Azan berkumandang dan sebelum sholat magrib aku mandi terlebih dahulu. Dinginnya air membuat aku bergidik kedinginan. Selesai mandi dan keluar kamar mandi aku melihat Ambu akan menunaikan sholat.
"Ambu, bareng sama Hanny sholatnya."
Ambu melihat ke arahku dan senyumannya terlihat sangat bersahaja.
"Iya, ayo bareng buru, Nak."
Segera aku masuk ke dalam kamar dan mengambil peralatan sholat. Aku menggelar sajadah di kamar Ambu dengan sinar lampu yang temaram.
"Ambu, Hanny komat dulu."
"Iya, hayu buruan." Ambu membetulkan sajadah yang dipakainya.
Suasana husyuk ketika sholat membuatku merasa lebih dekat dengan Sang Mahapencipta. Selesai sholat dan berdoa aku mencium tangan Ambu dengan takzim.
"Ambu, tadi di sekolah teman-teman ngajak mau naik gunung Sabtu ini. Abah mengizinkan tidak ya?" Aku takut Ambu tidak setuju dan hanya bisa menundukkan kepala.
"Tanya Abah aja atuh nanti. Tapi Ambu rasa sih, Abah kamu tidak akan menyetujuinya." jawaban Ambu membuat aku kecewa.

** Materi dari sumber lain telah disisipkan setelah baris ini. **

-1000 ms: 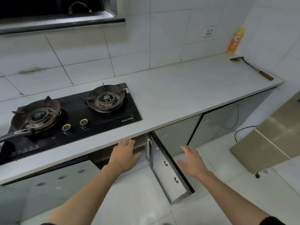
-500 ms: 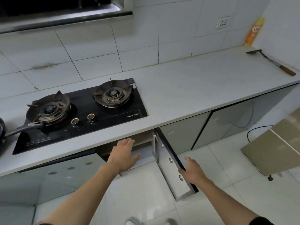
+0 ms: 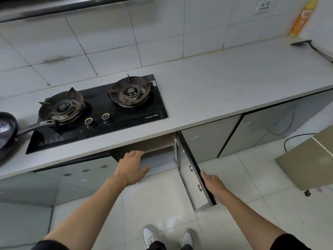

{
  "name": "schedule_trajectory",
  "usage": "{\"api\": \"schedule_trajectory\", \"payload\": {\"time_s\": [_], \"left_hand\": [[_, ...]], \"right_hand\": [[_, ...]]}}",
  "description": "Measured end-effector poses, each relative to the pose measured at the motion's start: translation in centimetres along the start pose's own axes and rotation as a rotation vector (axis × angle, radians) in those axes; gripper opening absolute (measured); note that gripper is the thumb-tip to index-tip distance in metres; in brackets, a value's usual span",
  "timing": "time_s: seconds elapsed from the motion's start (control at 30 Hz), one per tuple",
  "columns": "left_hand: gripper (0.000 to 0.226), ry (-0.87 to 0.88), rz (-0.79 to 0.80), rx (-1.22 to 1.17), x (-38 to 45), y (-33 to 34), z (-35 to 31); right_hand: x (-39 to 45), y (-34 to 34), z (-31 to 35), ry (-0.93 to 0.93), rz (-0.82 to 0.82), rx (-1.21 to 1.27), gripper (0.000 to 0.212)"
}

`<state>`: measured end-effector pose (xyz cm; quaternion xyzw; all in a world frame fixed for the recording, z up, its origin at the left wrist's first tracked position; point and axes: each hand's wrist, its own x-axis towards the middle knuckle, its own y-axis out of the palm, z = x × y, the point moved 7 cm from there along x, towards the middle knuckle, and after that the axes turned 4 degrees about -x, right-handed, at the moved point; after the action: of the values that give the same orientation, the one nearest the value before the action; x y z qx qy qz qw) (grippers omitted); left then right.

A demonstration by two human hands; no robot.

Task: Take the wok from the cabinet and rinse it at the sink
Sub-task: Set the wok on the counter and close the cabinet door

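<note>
where hob [image 3: 126, 112] reads "royalstar": left hand [image 3: 132, 167] spread, empty; right hand [image 3: 213, 183] flat on cabinet door [image 3: 191, 170].

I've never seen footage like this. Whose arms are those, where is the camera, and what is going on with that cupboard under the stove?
There is no machine here: a person wears a camera on the head, looking forward and down, so you see their own two arms and white shoes. The left hand reaches empty into the open cabinet below the countertop. The right hand rests on the edge of the swung-out cabinet door. On the countertop sit a black two-burner gas stove, a frying pan at the far left with its handle over the stove, a spatula and an orange bottle at the far right. The cabinet's inside is hidden, so no wok shows yet.
</note>
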<state>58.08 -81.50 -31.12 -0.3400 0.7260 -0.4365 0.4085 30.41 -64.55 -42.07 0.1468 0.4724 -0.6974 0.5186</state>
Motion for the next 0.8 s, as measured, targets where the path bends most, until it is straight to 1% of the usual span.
{"api": "schedule_trajectory", "payload": {"time_s": [0.13,0.23,0.33,0.53,0.63,0.73,0.8], "left_hand": [[0.071,-0.055,-0.018,-0.020,-1.0,0.3,1.6],[0.071,-0.085,-0.020,-0.044,-1.7,0.6,3.1],[0.071,-0.120,-0.014,-0.068,-1.9,0.9,4.8],[0.069,-0.137,-0.002,-0.135,-1.4,1.4,8.5],[0.070,-0.116,0.025,-0.142,-0.7,1.3,10.6],[0.069,-0.093,0.016,-0.160,0.3,0.5,13.4],[0.068,-0.076,-0.001,-0.173,1.0,-0.2,15.5]], "right_hand": [[0.4,1.7,-0.2,0.122,0.146,0.157,0.067],[0.2,2.7,0.4,0.182,0.241,0.270,0.069],[0.0,4.1,1.2,0.200,0.308,0.308,0.073],[0.0,8.1,2.8,0.266,0.380,0.420,0.088],[0.1,10.7,4.2,0.309,0.393,0.476,0.095],[0.2,13.4,6.0,0.342,0.383,0.545,0.093],[0.5,15.1,7.2,0.370,0.369,0.645,0.091]]}}
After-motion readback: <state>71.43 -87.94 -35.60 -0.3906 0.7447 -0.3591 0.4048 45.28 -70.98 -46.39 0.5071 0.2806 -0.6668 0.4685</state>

"Tapi semua teman ikut Ambu." Aku menarik tangan Ambu dan tidak melepaskan pegangan tangan. Ambu hanya menghela nafas dan mengusap kepala.
"Cantik Ambu ini kan perempuan satu-satunya, Abah pasti khawatir."
Aku merasa sedih tapi sebagai seorang anak tidak boleh membantah pembicaraan orangtua.
"Ambu, tapi Ambu nanti bilang sama Abah yah, siapa tahu Abah sekutu." Aku mengedipkan mata sebelah.
"Iya, insya Allah Ambu bilang. Tapi Ambu tidak janji ya hasilnya." jawaban Ambu membuat aku memeluk wanita yang sangat aku sayangi.
"Iya Ambu, nuhun." Aku mencium tangan Ambu sekali lagi.
"Han, Abah kok belum pulang dari masjid." Ambu tampak mengkhawatirkan keberadaan Abah.
"Ada tahlilan mungkin Ambu. Kan, kemarin ada yang meninggal." Aku menjawab sambil melipat mukena dan sajadah.
"Owh iya, Ambu lupa." Ambu meneruskan untuk membaca tasbih sedang aku kembali masuk kamar.
***
Sekitar jam sembilan malam Abah baru pulang ke rumah.
"Assalamualaikum." Suara Abah membuatku terkejut dan langsung membuka pintu.
"Wa Alaikum salam."
Begitu pintu dibuka Abah, membawa bungkusan dua buah.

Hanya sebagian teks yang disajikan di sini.